Daniels compared his current role with winning the lottery and said he was grateful to have the opportunity to give back to the Air Force where his career began.
Lt. Col. Michael Stone, the 27th Special Operations Force Support Squadron commander, was the officer who helped put him in his current role. As the Deputy Director, Manpower and Personnel at the Academy, he was tasked with finding the next vice commander of the prep school
“He exemplifies military standards, is well read and incredibly competent, and has nerves of Steel,” said Stone.
He shared a tenant of Daniels’ leadership philosophy is comportment, which he described as a refined word for bearing.
“[This] is exactly how I see Lt. Col. Daniels. The building could be on fire and he would lead an evacuation with calm, yet decisive leadership,” he said. “He was the first person I thought of that would be the right leader to inspire cadet candidates.”

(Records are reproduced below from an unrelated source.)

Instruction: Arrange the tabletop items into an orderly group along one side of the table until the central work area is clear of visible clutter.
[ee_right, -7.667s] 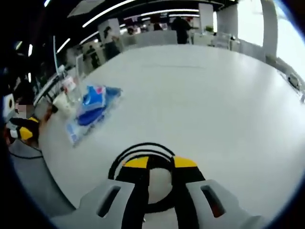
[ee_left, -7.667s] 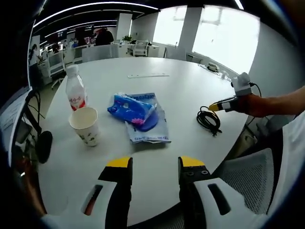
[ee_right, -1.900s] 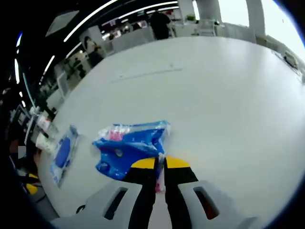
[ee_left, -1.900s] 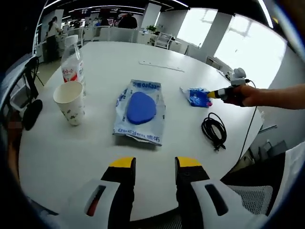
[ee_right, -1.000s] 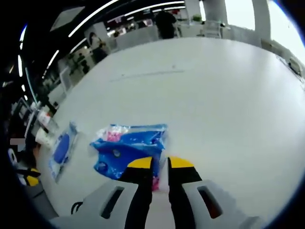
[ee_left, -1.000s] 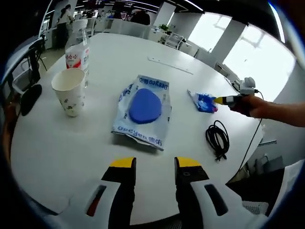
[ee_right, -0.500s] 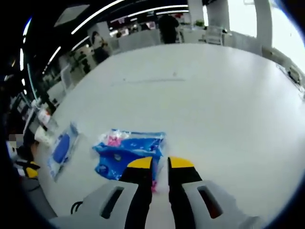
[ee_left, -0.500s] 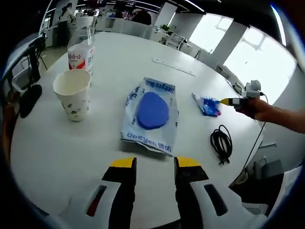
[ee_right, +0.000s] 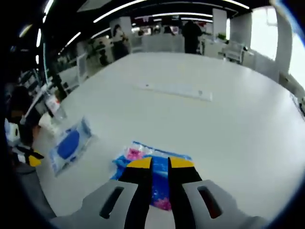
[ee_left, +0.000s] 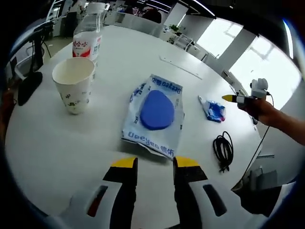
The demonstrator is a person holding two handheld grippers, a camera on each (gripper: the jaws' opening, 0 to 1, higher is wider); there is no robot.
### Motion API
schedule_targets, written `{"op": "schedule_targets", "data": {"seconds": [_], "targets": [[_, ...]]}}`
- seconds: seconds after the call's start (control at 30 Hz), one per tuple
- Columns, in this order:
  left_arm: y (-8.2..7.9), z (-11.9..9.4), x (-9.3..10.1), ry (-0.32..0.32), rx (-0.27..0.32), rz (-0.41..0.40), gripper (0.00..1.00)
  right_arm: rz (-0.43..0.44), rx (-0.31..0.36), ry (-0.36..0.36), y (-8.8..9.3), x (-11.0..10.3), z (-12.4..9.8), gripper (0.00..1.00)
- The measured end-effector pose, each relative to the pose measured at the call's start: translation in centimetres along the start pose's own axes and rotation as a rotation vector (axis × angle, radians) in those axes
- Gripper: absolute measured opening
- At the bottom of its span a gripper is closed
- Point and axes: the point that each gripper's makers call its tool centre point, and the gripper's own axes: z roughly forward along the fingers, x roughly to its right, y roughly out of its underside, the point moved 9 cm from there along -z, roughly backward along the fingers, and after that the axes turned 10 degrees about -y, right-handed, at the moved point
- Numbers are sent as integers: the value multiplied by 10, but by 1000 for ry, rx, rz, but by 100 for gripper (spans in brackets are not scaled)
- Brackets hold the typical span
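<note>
Just beyond the left gripper (ee_left: 150, 164), whose yellow-tipped fingers (ee_left: 125, 163) are held apart with nothing between them, a clear wipes pack (ee_left: 155, 114) with a blue oval patch is seen lying flat on the white round surface (ee_left: 71, 143). To the left of the wipes pack a paper cup (ee_left: 73, 85) stands upright; its mouth is open, but what it holds cannot be made out. Behind the cup a clear plastic bottle (ee_left: 87, 40) with a red-and-white label is seen, its top cut off by the edge of the view. To the right of the wipes pack a coiled black cable (ee_left: 223, 150) lies near the edge of the surface, and beyond it a small blue crinkled packet (ee_left: 213, 109) rests. Further right of the wipes pack, the other gripper's yellow tip is seen just apart from that packet, held by a hand (ee_left: 259, 108). A thin pale strip (ee_left: 183, 68) lies farther back.

In the right gripper view, the right gripper (ee_right: 159, 164) is seen over the blue packet (ee_right: 157, 183), its fingers (ee_right: 180, 163) released with a narrow gap and gripping nothing. The print on the packet cannot be read. The wipes pack (ee_right: 70, 143) lies to the packet's left.
</note>
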Motion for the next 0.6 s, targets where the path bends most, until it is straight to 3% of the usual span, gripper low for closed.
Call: {"op": "schedule_targets", "data": {"seconds": [0.23,0.4,0.6], "targets": [[0,7,5,-14,2,-41,27,17,4,-63,-7,-17,21,9],[2,11,10,-25,-6,-65,26,-31,-5,-159,-18,-44,42,8],[5,15,13,-31,-13,-96,26,-71,-50,-240,-19,-72,66,9]]}}
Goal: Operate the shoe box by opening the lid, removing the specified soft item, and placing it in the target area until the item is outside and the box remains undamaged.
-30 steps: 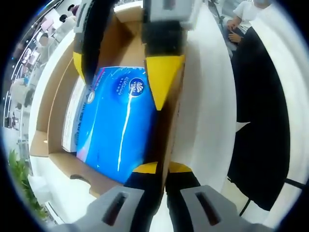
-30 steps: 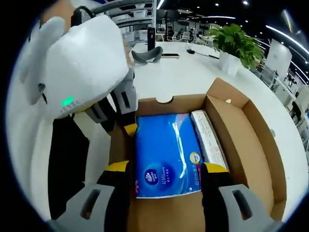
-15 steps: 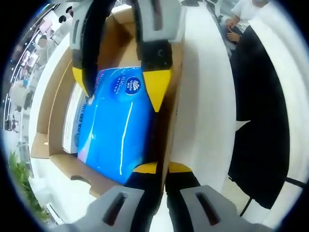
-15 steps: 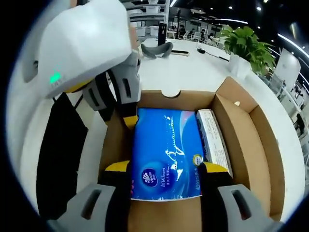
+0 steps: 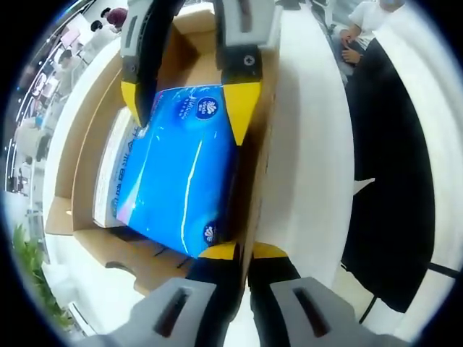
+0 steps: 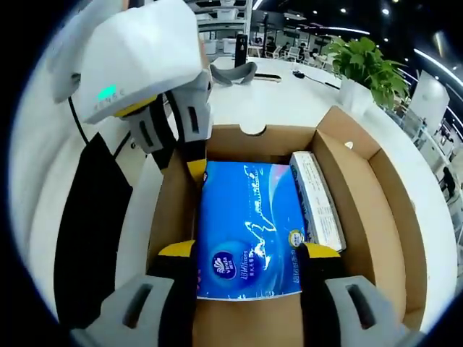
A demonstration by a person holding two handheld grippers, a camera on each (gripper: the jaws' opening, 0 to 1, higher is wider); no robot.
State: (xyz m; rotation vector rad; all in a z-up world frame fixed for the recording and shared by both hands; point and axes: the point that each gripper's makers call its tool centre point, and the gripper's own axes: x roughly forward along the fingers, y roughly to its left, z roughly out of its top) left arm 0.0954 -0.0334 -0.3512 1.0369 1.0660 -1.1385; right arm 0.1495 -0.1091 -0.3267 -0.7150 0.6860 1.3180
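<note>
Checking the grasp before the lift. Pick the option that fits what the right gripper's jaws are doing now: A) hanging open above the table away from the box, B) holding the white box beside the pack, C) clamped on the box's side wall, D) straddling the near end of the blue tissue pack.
D: in the right gripper view the right gripper has one yellow-tipped jaw on each side of the blue tissue pack, inside the open shoe box.

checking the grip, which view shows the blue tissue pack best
The right gripper view: the blue tissue pack lies face-up between the right tongs, logo and edges clear. The left gripper view shows the pack skewed, partly covered by the tongs.
</note>
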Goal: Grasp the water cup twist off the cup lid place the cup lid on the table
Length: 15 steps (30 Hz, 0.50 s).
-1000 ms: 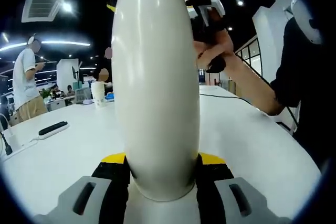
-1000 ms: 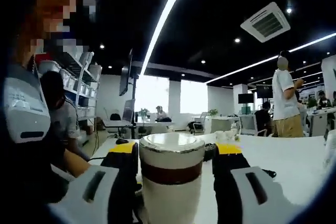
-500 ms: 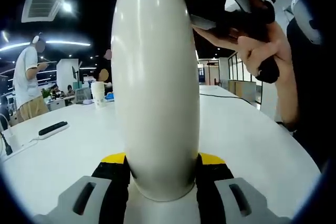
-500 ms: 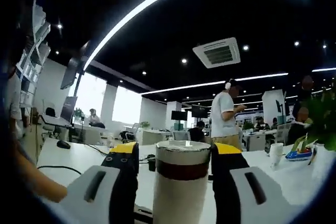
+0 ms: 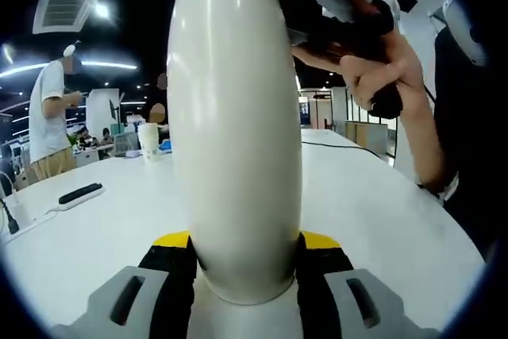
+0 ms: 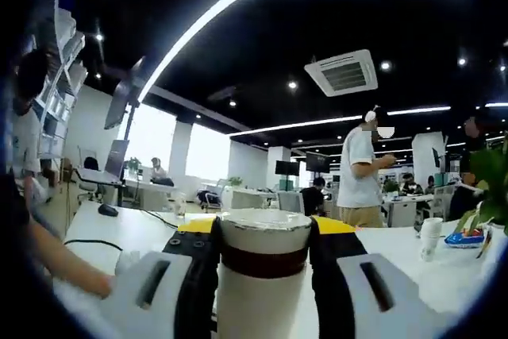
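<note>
Left gripper (image 5: 244,248) clamps the cream cup (image 5: 236,125) upright between its jaws, above the table (image 5: 381,204). Right gripper (image 6: 262,232) squeezes the lid (image 6: 264,240). Best to hold the body steady and twist squarely.

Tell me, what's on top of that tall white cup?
The water cup carries a cup lid with a brown band beneath, clamped by the right gripper. The left gripper holds the body. What's inside is hidden by the lid.
</note>
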Available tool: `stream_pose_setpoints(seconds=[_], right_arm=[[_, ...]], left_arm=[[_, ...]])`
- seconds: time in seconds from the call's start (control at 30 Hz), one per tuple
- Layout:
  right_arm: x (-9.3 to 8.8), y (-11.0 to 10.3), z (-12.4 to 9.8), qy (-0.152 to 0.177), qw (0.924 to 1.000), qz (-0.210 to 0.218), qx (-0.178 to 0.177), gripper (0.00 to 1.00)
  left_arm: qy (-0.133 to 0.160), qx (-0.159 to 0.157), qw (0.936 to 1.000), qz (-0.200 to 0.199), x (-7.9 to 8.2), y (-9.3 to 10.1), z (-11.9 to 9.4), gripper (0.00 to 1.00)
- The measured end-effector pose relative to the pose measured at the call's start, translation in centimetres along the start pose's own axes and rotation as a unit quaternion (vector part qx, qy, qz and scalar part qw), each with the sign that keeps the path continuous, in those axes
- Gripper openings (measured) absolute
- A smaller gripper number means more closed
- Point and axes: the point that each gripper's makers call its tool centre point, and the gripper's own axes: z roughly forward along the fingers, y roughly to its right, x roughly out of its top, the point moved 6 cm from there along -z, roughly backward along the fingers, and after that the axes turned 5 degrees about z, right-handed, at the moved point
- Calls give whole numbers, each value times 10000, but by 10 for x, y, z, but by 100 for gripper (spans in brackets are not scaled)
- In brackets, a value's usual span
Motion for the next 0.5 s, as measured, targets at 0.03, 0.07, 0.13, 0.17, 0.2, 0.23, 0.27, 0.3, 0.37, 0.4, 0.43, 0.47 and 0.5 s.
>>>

Daniels took over his position in late June, and is immersed in the day-to-day operations of the school, which tends to send 200 new cadets to the Academy each year, but when he does think about the future of his career it’s linked to his ability to be useful and inspire Airmen.
“As long as I can continue to inspire them, to carry forward the work of the pioneers that came before me, then I will continue to do that, but someone once told me that just because you’re retired, doesn’t mean you’re not still in the Air Force — you’re just on a different status. Hopefully my contributions to the Air Force will continue until my dying days,” he said.